Cet article est un guide complet qui vous explique tout ce qu’il faut savoir. Vous découvrirez ce qu’est un puits perdu, comment l’installer, combien ça coûte et quelle est la réglementation à respecter pour votre projet.
Qu’est-ce qu’un puits perdu et comment ça fonctionne ?
Un puits perdu, aussi appelé puits d’infiltration, est un trou creusé dans le sol, rempli de matériaux perméables comme des graviers ou des cailloux. Son but est simple : il collecte les eaux de pluie (venant de vos gouttières, par exemple) et leur permet de s’infiltrer lentement et naturellement dans la terre. Ce système aide à recharger la nappe phréatique locale plutôt que de surcharger le réseau d’assainissement collectif.
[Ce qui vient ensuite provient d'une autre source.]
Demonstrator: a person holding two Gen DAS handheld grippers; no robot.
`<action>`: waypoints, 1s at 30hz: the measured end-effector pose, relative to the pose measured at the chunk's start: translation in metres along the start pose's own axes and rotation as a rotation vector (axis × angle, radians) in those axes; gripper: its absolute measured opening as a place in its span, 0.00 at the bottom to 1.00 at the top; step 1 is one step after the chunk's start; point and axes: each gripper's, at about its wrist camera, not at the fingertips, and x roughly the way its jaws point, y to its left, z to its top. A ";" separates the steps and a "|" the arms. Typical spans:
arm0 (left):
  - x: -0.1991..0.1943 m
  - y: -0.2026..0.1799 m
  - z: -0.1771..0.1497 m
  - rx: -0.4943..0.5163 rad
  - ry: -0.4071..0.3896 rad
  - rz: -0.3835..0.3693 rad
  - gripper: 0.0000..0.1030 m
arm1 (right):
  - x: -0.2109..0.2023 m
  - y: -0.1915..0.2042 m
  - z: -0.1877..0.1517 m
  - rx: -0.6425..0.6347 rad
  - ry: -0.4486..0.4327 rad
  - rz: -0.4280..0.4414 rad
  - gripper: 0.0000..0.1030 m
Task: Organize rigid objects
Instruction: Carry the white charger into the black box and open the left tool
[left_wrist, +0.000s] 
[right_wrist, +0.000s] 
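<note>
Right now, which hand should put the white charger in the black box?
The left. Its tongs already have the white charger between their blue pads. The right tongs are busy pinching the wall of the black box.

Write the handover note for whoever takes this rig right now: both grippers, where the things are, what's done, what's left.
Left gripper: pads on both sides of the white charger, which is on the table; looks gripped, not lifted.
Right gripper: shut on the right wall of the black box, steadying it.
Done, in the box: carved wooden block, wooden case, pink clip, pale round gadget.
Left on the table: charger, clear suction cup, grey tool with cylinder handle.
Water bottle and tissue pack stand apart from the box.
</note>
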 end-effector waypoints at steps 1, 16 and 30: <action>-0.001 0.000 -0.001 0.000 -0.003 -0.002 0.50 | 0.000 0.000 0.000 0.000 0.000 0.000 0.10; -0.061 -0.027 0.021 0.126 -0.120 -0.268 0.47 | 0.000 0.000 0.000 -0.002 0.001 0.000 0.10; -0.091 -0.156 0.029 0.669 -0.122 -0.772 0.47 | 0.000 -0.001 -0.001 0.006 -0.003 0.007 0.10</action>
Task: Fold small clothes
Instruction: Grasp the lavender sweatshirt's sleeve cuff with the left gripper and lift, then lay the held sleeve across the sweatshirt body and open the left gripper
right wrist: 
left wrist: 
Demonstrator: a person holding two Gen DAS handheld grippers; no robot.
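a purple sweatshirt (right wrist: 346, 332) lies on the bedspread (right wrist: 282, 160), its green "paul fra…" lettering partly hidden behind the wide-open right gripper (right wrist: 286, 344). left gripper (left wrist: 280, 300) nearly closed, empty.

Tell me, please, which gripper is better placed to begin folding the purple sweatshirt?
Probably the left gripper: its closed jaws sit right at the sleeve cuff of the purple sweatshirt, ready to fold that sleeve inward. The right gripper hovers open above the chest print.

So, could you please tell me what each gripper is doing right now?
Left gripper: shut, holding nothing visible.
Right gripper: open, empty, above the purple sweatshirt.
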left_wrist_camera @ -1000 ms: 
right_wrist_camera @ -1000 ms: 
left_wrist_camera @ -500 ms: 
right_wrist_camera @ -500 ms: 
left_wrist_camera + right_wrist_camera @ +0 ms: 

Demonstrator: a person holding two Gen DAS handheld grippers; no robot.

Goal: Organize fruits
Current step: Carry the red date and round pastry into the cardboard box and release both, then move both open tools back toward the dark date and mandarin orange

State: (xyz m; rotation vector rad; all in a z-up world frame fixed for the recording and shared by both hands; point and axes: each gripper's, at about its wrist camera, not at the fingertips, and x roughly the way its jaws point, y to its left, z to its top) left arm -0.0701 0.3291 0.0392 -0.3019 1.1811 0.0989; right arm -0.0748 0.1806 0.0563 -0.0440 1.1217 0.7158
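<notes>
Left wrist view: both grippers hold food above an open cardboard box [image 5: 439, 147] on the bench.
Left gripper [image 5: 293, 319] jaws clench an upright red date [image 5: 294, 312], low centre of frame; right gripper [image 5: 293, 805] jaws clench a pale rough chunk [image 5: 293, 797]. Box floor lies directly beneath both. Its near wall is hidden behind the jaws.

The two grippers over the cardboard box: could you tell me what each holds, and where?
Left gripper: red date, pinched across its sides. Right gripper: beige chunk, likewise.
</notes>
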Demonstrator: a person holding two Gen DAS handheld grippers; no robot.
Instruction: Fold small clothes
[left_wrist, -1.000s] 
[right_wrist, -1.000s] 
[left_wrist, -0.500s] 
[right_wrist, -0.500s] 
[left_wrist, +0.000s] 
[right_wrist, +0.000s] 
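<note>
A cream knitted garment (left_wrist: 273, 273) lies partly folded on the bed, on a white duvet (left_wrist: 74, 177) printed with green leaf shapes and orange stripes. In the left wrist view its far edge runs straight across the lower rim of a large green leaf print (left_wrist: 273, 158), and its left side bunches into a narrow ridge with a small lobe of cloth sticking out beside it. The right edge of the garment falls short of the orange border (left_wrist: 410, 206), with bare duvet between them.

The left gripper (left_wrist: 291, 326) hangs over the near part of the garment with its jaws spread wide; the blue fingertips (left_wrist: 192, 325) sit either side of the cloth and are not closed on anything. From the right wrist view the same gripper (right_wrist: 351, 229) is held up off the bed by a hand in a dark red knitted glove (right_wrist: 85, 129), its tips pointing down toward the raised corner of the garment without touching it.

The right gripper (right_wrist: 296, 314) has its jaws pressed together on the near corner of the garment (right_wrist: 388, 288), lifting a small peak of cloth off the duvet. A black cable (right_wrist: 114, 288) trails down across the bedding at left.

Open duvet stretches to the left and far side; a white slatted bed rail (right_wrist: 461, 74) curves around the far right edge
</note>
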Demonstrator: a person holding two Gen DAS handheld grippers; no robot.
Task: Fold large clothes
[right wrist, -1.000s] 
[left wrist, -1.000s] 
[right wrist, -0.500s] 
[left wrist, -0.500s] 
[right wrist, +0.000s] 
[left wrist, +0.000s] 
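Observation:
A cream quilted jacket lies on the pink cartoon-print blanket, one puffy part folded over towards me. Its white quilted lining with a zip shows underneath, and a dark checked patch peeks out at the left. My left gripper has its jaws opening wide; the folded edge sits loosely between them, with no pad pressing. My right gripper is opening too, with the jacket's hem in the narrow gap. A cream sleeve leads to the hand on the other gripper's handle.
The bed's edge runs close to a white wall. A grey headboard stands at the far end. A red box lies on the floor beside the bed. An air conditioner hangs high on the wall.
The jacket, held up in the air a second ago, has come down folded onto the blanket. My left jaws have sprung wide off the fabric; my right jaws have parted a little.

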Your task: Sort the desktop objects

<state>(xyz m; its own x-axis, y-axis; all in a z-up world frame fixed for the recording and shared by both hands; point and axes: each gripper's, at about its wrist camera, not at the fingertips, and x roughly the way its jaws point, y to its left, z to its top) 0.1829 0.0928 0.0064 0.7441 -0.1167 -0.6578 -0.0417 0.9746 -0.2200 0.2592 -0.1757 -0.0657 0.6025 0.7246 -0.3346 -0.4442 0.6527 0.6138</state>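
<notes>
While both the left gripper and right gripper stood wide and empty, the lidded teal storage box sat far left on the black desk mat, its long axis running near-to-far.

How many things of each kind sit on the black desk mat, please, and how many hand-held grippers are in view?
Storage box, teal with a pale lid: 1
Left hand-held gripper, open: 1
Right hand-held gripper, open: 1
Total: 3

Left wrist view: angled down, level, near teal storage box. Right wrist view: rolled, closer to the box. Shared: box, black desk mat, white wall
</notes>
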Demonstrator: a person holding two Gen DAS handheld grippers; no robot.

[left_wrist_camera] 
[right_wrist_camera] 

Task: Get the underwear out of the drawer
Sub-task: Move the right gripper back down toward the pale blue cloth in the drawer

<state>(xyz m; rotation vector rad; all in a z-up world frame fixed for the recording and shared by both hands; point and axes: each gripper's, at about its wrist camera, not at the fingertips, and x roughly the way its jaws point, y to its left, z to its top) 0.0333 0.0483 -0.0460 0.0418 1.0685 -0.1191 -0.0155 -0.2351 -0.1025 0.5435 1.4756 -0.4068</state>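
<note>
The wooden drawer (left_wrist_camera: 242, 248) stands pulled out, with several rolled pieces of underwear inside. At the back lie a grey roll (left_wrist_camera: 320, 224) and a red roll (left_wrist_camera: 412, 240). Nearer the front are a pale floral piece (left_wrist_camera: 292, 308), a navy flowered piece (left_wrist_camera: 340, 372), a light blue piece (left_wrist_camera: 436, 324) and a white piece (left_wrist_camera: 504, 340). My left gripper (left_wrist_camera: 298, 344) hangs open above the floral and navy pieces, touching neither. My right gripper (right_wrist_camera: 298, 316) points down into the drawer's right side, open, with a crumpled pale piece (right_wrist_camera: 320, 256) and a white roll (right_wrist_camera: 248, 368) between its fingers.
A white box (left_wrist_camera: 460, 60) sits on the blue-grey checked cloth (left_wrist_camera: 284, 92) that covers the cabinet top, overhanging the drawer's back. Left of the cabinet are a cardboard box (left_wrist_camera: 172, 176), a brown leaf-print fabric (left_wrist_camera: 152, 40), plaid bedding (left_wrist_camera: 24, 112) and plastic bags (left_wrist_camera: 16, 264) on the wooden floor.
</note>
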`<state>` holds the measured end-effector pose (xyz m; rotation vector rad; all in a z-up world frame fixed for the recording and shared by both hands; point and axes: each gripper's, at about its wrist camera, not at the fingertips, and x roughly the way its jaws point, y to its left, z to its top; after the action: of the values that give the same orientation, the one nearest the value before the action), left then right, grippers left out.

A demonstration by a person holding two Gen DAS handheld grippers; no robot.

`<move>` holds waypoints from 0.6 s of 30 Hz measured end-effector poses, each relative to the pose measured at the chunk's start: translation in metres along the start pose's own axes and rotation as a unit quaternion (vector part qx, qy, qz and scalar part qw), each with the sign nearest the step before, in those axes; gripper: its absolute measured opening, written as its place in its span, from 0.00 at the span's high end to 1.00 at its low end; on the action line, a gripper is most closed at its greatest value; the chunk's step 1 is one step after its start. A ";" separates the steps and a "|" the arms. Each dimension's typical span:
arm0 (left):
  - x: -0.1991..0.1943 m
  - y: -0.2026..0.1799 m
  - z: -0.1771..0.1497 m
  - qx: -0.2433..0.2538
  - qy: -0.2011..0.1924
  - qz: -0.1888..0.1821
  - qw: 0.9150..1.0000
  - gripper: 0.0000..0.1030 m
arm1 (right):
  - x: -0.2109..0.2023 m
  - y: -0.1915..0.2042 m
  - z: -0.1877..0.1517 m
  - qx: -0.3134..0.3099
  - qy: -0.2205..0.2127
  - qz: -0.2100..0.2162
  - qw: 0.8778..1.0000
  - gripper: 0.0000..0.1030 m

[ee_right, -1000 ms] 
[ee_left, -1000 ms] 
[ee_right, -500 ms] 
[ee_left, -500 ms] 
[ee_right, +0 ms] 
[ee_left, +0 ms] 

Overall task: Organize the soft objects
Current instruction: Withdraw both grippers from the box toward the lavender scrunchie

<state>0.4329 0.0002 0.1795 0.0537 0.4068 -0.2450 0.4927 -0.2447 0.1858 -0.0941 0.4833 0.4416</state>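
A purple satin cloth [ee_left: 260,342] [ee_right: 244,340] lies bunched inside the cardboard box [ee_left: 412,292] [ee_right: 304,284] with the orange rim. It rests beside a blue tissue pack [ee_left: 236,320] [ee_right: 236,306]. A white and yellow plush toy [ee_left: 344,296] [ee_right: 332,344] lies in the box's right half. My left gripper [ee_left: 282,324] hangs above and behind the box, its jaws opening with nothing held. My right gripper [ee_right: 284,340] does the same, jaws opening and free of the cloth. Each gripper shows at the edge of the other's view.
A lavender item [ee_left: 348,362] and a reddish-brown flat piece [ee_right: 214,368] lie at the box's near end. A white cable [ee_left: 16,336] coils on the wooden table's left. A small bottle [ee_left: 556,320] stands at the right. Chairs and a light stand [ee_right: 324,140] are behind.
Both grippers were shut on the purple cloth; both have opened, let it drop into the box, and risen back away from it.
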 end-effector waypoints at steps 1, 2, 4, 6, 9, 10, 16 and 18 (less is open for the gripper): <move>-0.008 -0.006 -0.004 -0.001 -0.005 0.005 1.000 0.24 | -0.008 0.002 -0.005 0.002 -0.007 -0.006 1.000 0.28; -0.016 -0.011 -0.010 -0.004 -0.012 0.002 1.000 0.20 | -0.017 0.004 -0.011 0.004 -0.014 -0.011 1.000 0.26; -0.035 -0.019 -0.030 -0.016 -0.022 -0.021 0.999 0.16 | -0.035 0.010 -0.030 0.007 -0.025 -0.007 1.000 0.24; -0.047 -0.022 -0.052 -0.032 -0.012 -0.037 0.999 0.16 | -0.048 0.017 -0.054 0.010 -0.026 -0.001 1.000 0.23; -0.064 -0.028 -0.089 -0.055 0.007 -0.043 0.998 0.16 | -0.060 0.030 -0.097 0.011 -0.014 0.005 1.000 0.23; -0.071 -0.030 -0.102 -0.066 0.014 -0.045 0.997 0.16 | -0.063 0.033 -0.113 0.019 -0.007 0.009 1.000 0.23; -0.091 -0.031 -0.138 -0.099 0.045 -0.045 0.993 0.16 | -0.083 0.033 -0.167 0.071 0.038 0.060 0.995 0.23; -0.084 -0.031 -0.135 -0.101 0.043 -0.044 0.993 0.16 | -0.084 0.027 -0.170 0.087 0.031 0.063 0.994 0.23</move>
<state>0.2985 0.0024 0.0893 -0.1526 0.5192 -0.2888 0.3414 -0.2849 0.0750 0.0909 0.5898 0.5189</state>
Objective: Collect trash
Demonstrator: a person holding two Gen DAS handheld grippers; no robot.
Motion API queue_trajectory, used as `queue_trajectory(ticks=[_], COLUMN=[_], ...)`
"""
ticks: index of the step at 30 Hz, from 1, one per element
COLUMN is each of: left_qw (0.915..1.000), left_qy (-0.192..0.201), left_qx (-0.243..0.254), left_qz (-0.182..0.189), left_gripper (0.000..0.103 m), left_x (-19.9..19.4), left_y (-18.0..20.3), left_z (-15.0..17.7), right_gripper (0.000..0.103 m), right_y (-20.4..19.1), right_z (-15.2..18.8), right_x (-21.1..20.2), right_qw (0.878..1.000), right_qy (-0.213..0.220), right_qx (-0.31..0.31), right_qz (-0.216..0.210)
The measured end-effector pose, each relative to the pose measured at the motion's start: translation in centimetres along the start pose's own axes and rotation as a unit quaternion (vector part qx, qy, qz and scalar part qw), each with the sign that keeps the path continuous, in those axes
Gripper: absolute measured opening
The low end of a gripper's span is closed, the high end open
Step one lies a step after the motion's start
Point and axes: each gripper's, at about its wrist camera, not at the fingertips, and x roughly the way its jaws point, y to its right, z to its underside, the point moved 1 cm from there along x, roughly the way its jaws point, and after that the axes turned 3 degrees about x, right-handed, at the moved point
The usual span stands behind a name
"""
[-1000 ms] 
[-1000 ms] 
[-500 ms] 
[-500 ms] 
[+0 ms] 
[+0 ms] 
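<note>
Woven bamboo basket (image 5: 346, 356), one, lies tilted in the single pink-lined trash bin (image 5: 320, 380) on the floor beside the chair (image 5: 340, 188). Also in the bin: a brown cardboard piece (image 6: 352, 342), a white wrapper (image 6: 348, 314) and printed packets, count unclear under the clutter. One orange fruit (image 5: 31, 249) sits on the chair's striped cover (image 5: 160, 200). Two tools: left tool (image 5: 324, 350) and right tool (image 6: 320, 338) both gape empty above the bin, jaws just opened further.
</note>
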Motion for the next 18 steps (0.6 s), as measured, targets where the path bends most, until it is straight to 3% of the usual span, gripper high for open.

Le fonctionnement est logique. L’eau arrive par une canalisation en haut du puits. Elle traverse ensuite les couches de graviers qui la filtrent grossièrement et ralentissent son débit. Le fond et les parois du puits, non étanches, laissent ensuite l’eau s’échapper progressivement dans le sol environnant. Pour que cela fonctionne bien, le terrain doit être suffisamment perméable. Un sol argileux est donc peu adapté à ce type d’installation.
Les avantages concrets d’un puits perdu
Installer un puits perdu sur votre terrain présente plusieurs avantages pratiques, surtout si vous êtes en zone non raccordée au tout-à-l’égout. C’est une solution de gestion des eaux de pluie simple et efficace.
- Lutte contre les inondations : En absorbant rapidement l’excès d’eau de pluie, le puits perdu évite la saturation de votre terrain et la formation de flaques ou de ruissellement.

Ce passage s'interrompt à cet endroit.